2. Easier Deep Learning in Keras & TensorFlow
Dataiku’s machine learning interface has always brought data science to the masses. It enables citizen data scientists to provide value without mastering Python but also accelerates your data science experts in creating the perfect model (and handles all the nasty documentation to boot). In Dataiku 5.0, it gets a significant upgrade by enabling these same groups with new deep learning capabilities to build powerful, state-of-the-art models.

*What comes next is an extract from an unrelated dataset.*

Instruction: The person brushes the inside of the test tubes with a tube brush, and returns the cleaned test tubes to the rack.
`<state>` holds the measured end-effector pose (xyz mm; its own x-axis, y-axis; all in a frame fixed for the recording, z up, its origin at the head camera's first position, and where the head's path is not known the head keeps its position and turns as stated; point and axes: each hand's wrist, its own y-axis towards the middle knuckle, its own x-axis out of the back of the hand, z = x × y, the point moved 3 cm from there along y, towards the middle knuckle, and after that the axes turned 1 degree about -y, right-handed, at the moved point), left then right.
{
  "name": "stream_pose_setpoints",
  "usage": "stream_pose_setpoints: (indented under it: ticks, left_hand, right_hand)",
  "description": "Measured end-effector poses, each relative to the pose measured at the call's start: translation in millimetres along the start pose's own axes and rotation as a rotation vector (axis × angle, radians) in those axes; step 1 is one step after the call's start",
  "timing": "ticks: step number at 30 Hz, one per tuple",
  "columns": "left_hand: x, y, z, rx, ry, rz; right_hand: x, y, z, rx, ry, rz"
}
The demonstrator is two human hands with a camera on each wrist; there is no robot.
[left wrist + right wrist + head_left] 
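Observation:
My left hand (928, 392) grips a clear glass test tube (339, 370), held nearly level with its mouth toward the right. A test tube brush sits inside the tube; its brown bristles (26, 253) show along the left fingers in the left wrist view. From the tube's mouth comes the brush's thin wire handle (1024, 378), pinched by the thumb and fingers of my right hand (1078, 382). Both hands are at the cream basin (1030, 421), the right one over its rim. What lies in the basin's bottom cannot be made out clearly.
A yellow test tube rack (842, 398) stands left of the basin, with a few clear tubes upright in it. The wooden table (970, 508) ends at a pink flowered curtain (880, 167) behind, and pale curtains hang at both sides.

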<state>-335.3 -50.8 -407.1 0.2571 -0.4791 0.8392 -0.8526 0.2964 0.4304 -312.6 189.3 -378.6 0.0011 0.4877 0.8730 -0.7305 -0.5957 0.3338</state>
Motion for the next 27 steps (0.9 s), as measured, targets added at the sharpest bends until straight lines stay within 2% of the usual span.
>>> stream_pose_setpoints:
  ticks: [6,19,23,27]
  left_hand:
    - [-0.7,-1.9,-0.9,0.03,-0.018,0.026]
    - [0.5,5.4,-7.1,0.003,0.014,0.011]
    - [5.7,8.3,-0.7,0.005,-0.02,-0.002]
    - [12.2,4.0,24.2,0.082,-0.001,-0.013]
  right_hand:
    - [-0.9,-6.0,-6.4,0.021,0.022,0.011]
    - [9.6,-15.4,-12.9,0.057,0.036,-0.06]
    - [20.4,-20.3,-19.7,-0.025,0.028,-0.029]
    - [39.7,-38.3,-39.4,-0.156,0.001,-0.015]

Deep learning in DSS is “semi-visual,” so it greatly reduces the amount of code that needs to be written. To start, you need to write the basic Keras code that defines the architecture of your model. From there, Dataiku DSS will handle all the other tasks, including preprocessing the data, feeding the data into the model, training the model, creating charts to evaluate the model and integrating it into Tensorboard. Dataiku’s deep learning is based on the Keras + TensorFlow couple.
3. Enabling Production with Containers on Docker & Kubernetes
If you’ve been following DevOps in recent years, you know that containers provide an excellent solution to bring your project to production. In Dataiku 5.0, you can now run parts of the processing tasks of the Design and Automation nodes on one or several hosts in either Docker or Kubernetes flavors. This includes:
- Python and R recipes
- Plugin recipes
- In-memory machine learning
DSS deep learning supports training on CPU and GPU, including multiple GPUs. Through container deployment capabilities, you can train and deploy models on cloud-enabled dynamic GPU clusters.
4. A Huge Interface Upgrade
I’ve always thought Dataiku had industry-leading and thoughtful design, but the latest upgrade takes huge strides in making it even better. The new homepage has been reimagined to show you the most relevant and recent items. The new addition of drop-down menus means you can get to your tools in fewer clicks, and it’s much easier to find exactly what you need. Finally, the way they handle wikis and being able to reference them while you work is simply fantastic. Speaking of wikis …
5. Spreading Knowledge with Project Wikis
Every Dataiku project now a knowledge base in the form of a wiki. You can use the wikis for numerous purposes, including tracking project goals, sharing insights and standard project documentation.
The wiki is based on the well-known Markdown language, includes the standard features you’d expect (such as uploading files) and has a host of features to help you organize your knowledge articles. If there’s information that needs to exist beyond a single project, you can also promote wikis so they appear in a global “wiki list” that all Dataiku users can see.